2.3. Chromosomal Location and Duplication Events of FAD Genes

In this study, we performed a comprehensive synteny analysis among four tea plant species, namely, C. sinensis (Cs), C. oleifera (Co), C. chekiangoleosa (Cc), and C. lanceoleosa (Cl). All four species, each possessing 15 chromosomes, exhibited a robust collinearity (Figure S4). To maintain consistency in describing the chromosomal locations of the gene family members, we adopted the chromosome nomenclature of C. oleifera. The chromosomal distribution of genes among the tea plant species (Cs, Co, Cc, and Cl) revealed intriguing patterns (Figure 4). Notably, within the FAD3/FAD7/FAD8 (ω3) subfamily, FAD7 genes consistently resided on chromosome 10 (Chr10) across all four species, while FAD8 genes exhibited a commonality in being located on chromosome 13 (Chr13). In the ADS/SLD/DES subfamily, ADS genes were clustered on chromosome 9 (Chr09) and DES genes were clustered on chromosome 4 (Chr04) for Cs, Co, Cc, and Cl. Furthermore, SLD genes demonstrated a shared presence on chromosomes 1 (Chr01), 14 (Chr14), and 15 (Chr15). This shared chromosomal distribution underscored the conserved nature of genomic organization among these tea plant species. Remarkably, the FAB2 genes on chromosome 5 (Chr05) exhibited closely positioned locations, suggesting a potential origin through duplication events. Specifically, in C. sinensis (Cs), the CsFAB2.1, CsFAB2.5, and CsFAB2.6 genes were tightly clustered on Chr05 (Figure 4a). In C. lanceoleosa (Cl), the ClFAB2.1, ClFAB2.5, ClFAB2.7, and ClFAB2.8 genes were also located in proximity on Chr05 (Figure 4d). Additionally, the CoFAB2.2, CoFAB2.7, CoFAB2.8, CoFAB2.9, CcFAB2.3, CcFAB2.5, CcFAB2.6, and CcFAB2.7 genes in C. oleifera (Co) and C. chekiangoleosa (Cc) were tightly clustered on Chr05 as well (Figure 4b,c). This implied a mechanism for the expansion of the FAD gene family, indicating that these genes might have arisen through duplication.
To further investigate gene duplication events within the FAD gene family, we conducted a collinearity analysis, identifying a total of 24 pairs of segmental duplication genes (Figure 4). Among them, C. lanceoleosa displayed seven duplicated gene pairs, including ClFAD7/ClFAD8, ClFAD7/ClFAD3.1, ClFAD3.1/ClFAD3.2, ClDES1/ClDES2, ClFAD8/ClFAD3.2, ClSLD2/ClSLD3, and ClFAB2.1/ClFAB2.2. C. sinensis exhibited eight pairs, such as CsFAD7/CsFAD8, CsFAD7/CsFAD3.1, CsFAD8/CsFAD3.1, CsFAD3.1/CsFAD3.2, CsFAD7/CsFAD3.2, CsDES1/CsDES2, CsSLD2/CsSLD3, and CsFAD2.1/CsFAD2.2.
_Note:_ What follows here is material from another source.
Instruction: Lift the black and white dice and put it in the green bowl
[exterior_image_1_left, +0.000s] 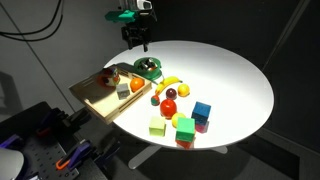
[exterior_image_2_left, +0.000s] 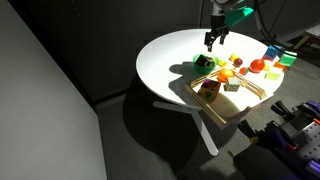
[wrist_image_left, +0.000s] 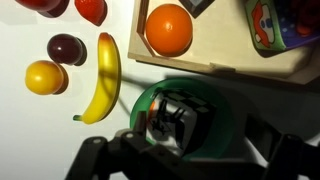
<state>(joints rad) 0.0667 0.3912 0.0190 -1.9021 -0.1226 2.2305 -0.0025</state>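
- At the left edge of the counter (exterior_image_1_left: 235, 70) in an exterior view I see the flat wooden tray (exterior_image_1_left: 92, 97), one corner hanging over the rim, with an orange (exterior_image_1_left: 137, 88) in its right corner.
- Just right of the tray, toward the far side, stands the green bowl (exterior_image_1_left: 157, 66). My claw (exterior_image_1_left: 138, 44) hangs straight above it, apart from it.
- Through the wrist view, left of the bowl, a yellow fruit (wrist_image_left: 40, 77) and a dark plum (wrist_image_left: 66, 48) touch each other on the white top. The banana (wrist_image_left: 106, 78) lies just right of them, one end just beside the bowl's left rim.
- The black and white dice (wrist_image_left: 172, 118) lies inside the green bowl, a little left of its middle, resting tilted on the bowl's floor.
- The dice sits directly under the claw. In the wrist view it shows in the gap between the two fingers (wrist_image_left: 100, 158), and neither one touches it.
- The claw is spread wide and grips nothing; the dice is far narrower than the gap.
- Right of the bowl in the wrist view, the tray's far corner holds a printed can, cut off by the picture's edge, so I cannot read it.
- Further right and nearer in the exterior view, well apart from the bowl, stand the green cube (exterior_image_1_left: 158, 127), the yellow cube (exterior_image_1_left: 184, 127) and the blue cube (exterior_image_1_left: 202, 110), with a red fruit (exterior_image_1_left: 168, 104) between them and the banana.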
2.4. Comparative Expression Analysis of the FAD Gene Family in Seeds of Tea and Oil Tea

Almost all species of the Camellia species have seeds from which oil can be extracted. The expression heatmap (Figure 5) revealed that FAD3.2, FAD6, and DES1 were highly expressed in the seeds of C. lanceoleosa when comparing the FAD gene family between tea and oil tea. Within the FAB2(SAD) subfamily, FAB2.1, FAB2.2, and FAB2.4 showed a high expression in C. oleifera and C. chekiangoleosa. Genes such as FAD7 and FAD8 demonstrated relatively high expression levels in C. sinensis var. sinensis TGY. These findings indicated the differential expression of the FAD gene family between tea and oil tea. This may have contributed to the variations in oil contents among seeds of Camellia species.
Furthermore, we selected five genes: FAB2, FAD2, FAD3, FAD7, and FAD8. Their relative expression levels were quantified in the mature seeds of C. sinensis var. sinensis TGY and C. lanceoleosa using qPCR. The analysis indicated that FAB2, FAD3, FAD7, and FAD8 were significantly differentially expressed in the mature seeds of the tea and oil tea tree (Figure 6).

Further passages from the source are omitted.